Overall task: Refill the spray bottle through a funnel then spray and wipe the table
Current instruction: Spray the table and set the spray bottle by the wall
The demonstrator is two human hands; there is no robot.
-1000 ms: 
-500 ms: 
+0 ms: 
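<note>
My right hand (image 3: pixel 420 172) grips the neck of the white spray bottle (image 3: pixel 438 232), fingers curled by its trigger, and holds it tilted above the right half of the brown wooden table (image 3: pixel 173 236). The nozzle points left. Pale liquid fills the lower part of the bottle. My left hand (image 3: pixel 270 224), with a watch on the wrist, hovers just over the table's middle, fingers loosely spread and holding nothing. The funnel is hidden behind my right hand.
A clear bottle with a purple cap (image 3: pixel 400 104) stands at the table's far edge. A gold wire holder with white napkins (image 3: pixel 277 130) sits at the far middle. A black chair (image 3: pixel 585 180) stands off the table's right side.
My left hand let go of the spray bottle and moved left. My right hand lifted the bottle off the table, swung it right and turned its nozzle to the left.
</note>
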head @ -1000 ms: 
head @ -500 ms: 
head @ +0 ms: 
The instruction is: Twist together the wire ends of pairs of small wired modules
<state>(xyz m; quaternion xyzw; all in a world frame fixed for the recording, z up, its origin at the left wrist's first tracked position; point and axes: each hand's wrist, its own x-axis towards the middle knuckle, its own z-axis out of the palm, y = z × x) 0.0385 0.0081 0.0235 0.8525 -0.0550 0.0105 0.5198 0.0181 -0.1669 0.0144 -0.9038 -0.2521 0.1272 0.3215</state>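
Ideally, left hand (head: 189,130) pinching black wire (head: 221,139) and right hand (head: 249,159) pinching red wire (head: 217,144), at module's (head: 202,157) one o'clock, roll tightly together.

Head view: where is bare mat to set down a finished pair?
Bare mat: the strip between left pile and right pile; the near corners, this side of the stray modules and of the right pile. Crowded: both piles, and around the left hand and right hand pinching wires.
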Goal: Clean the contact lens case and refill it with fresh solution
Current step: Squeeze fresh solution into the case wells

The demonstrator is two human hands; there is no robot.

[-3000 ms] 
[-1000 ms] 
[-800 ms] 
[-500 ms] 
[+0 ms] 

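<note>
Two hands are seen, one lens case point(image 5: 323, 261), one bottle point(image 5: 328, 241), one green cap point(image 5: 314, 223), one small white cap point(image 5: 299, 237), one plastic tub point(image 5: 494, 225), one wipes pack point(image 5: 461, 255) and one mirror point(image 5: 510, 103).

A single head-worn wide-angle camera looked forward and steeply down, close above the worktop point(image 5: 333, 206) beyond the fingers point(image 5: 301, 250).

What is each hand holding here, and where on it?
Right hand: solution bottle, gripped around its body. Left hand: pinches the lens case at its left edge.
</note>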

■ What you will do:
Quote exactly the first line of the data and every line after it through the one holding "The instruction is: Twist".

■ The answer:
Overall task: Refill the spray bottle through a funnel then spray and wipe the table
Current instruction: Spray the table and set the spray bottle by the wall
The demonstrator is two human hands; there is no robot.
-1000 ms: 
-500 ms: 
+0 ms: 
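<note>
My right hand (image 3: pixel 420 172) grips the neck of the white spray bottle (image 3: pixel 438 232), fingers curled by its trigger, and holds it tilted above the right half of the brown wooden table (image 3: pixel 173 236). The nozzle points left. Pale liquid fills the lower part of the bottle. My left hand (image 3: pixel 270 224), with a watch on the wrist, hovers just over the table's middle, fingers loosely spread and holding nothing. The funnel is hidden behind my right hand.
A clear bottle with a purple cap (image 3: pixel 400 104) stands at the table's far edge. A gold wire holder with white napkins (image 3: pixel 277 130) sits at the far middle. A black chair (image 3: pixel 585 180) stands off the table's right side.
My left hand let go of the spray bottle and moved left. My right hand lifted the bottle off the table, swung it right and turned its nozzle to the left.
</note>
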head @ -1000 ms: 
head @ -500 ms: 
head @ +0 ms: 
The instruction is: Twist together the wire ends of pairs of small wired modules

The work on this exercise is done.